«Vivir no es fácil», le dice el periodista Akira Ôtsuki (Ryôji Hayama) a la poeta Fumiko Shimojô (Yumeji Tsukioka). Y de alguna manera resume la vida de la protagonista de la tercera película de la directora y actriz Kinuyo Tanaka. La realizadora y la guionista Sumie Tanaka se inspiran en la vida de la poeta Fumiko Nakajo (1922-1954) para construir un melodrama elegante e innovador, donde todo fluye. La belleza y sensibilidad de Pechos eternos articulan una obra cinematográfica que narra la historia de una mujer con un dominio absoluto del lenguaje cinematográfico.
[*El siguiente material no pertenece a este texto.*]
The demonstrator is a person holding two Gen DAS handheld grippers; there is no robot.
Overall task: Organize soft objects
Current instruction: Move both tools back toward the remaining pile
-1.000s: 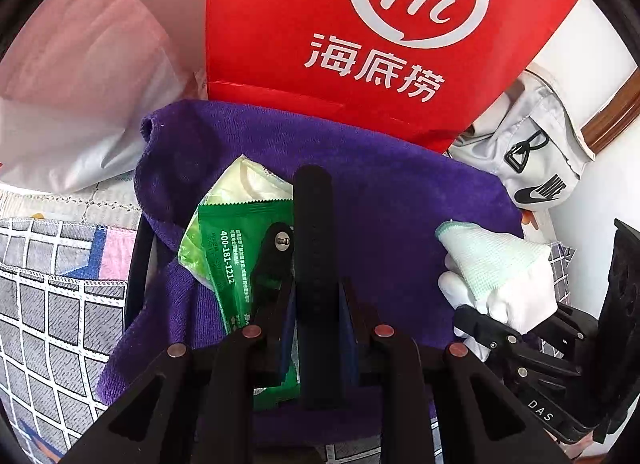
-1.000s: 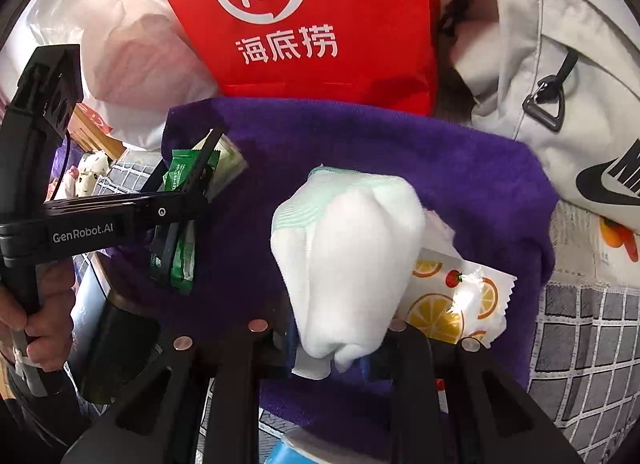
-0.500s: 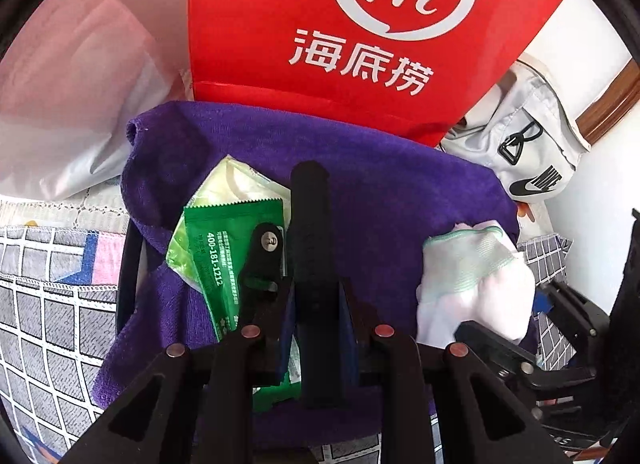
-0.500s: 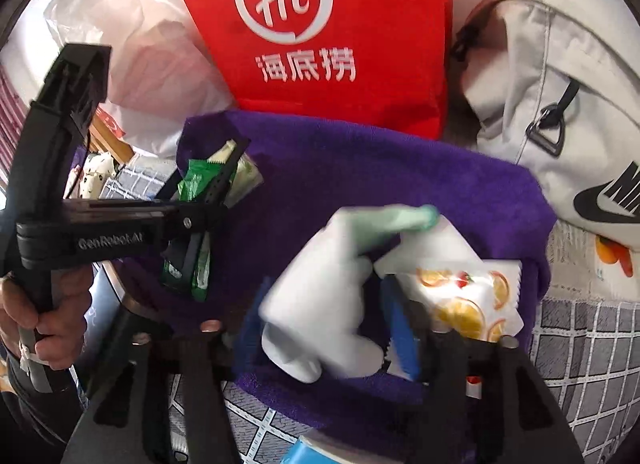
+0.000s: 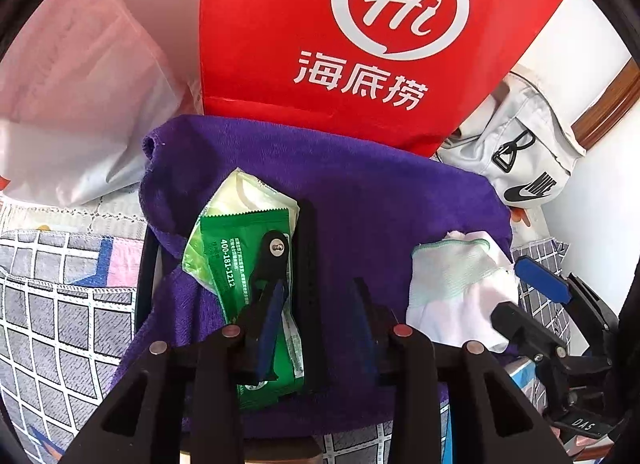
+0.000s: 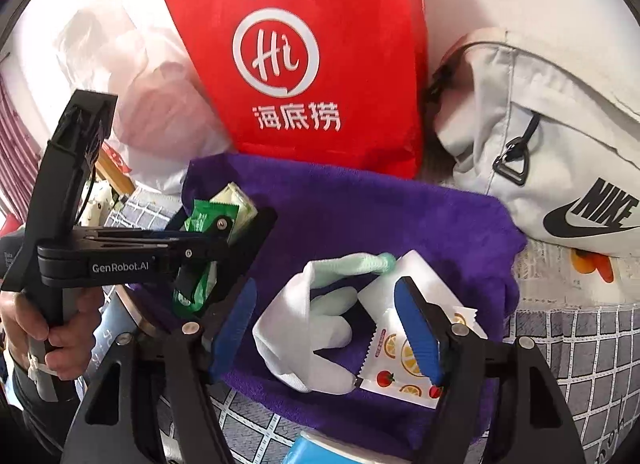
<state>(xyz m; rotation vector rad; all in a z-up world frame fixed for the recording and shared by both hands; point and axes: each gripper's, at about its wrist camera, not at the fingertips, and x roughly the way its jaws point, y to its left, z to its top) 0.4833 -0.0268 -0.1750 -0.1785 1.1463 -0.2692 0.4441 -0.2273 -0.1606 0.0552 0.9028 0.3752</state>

Desde la estructura hasta la construcción de los personajes como la forma de contar la historia revela el oficio de una pionera en la dirección en Japón. La musa de Kenji Mizoguchi una vez que llegó a los cuarenta decidió también ponerse detrás de las cámaras, demostrando un buen manejo del oficio. Sin duda además de construir sus personajes, también se dedicó durante su vida profesional a observar cómo trabajaban los directores que la filmaron desde muy joven: Mizoguchi, Ozu o Naruse y así aprender el oficio.
Pechos eternos es el retrato de una mujer con una vida que no es fácil. Fumiko es presentada como una mujer casada en crisis. En un principio parece protagonista de una vida idílica junto a sus dos hijos pequeños, un niño y una niña. Es joven y bella, además le gusta la poesía y pertenece a un club en Sapporo, donde vive. Su madre y su hermano la quieren y tiene buenos amigos. Es cuando entra en la intimidad del hogar que el espectador descubre el distanciamiento y la crisis matrimonial en la que se haya inmersa. La aparición del marido como nota discordante y fuente de sufrimiento. Poco a poco, Fumiko revela cómo está hundida en un infierno y de qué manera es capaz de plasmarlo en sus versos.